WASHINGTON—As Congress and the administration consider policy proposals to reduce the price of drugs, a new report from the Information Technology and Innovation Foundation (ITIF), the world’s top-ranked think tank for science and technology policy, finds a strong causal link between current drug prices and revenues on one hand and future drug research and treatments on the other. The report shows that reducing drug revenues today will lead to a decline in future research and decrease the number of new drug discoveries moving forward. For example, one study found that a price cut of 40 to 45 percent would reduce the number of new drug development projects by 50 to 60 percent.
“Public policy requires trade-offs. Reducing drug prices now would come at the expense of less research and fewer new drugs down the road, putting future patients at greater risk,” said ITIF Senior Fellow Joe Kennedy, author of the report. “Policymakers should keep the trade-off between short-term affordability and long-term innovation in mind when setting any policies that affect drug revenues.”

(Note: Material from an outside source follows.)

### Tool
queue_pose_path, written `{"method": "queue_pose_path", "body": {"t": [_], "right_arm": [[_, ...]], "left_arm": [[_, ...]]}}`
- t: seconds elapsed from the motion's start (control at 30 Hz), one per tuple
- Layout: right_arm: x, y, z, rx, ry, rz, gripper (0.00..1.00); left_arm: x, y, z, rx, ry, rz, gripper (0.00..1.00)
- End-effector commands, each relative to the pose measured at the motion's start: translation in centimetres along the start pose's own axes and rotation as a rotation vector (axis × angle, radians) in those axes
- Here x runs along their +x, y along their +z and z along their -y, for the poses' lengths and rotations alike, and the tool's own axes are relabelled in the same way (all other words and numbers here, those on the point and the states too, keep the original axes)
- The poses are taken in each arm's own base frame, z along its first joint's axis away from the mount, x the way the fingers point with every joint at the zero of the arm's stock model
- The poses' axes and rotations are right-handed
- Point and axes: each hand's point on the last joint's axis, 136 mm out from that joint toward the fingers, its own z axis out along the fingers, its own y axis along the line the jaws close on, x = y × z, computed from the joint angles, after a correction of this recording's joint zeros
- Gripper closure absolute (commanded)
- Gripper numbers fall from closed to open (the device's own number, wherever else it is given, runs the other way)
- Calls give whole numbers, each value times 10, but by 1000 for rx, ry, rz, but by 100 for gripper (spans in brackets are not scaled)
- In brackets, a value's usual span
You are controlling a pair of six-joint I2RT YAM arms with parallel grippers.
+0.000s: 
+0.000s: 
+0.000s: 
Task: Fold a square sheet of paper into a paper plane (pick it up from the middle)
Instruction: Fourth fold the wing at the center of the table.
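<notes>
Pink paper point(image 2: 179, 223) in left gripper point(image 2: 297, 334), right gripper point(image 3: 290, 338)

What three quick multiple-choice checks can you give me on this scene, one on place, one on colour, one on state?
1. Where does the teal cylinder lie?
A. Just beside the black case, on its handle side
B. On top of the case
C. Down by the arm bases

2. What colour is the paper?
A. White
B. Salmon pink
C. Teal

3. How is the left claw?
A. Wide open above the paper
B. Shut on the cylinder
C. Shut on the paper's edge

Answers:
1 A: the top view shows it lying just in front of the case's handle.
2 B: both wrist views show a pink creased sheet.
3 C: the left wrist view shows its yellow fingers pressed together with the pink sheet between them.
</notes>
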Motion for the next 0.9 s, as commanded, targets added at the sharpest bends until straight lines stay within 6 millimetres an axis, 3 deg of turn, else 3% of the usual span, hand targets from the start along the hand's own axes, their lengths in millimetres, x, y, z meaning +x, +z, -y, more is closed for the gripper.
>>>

The report examines the reasons for current drug prices, showing that they account for the costs of the high number of failed research efforts which generate little or no revenues, the long delay between initial research and product sales, and the high cost of leading-edge research on the next generation of drugs. The report notes that the return on equity for the drug industry has been lower than the national average over the past few years.
The report also explains how Americans pay more than their fair share for global drug development because many countries—including those with high-incomes—pursue policies that keep the prices of their patented drugs artificially low. Because manufacturers cannot recover much of their fixed costs overseas, they charge higher prices in the United States.
Rather than pursue drug price controls, the report recommends that Congress lower drug prices through policy reforms such as expanding access to affordable insurance, streamlining the drug approval process, increasing funding for basic medical research, and encouraging other countries to pay their fair share of drug development costs.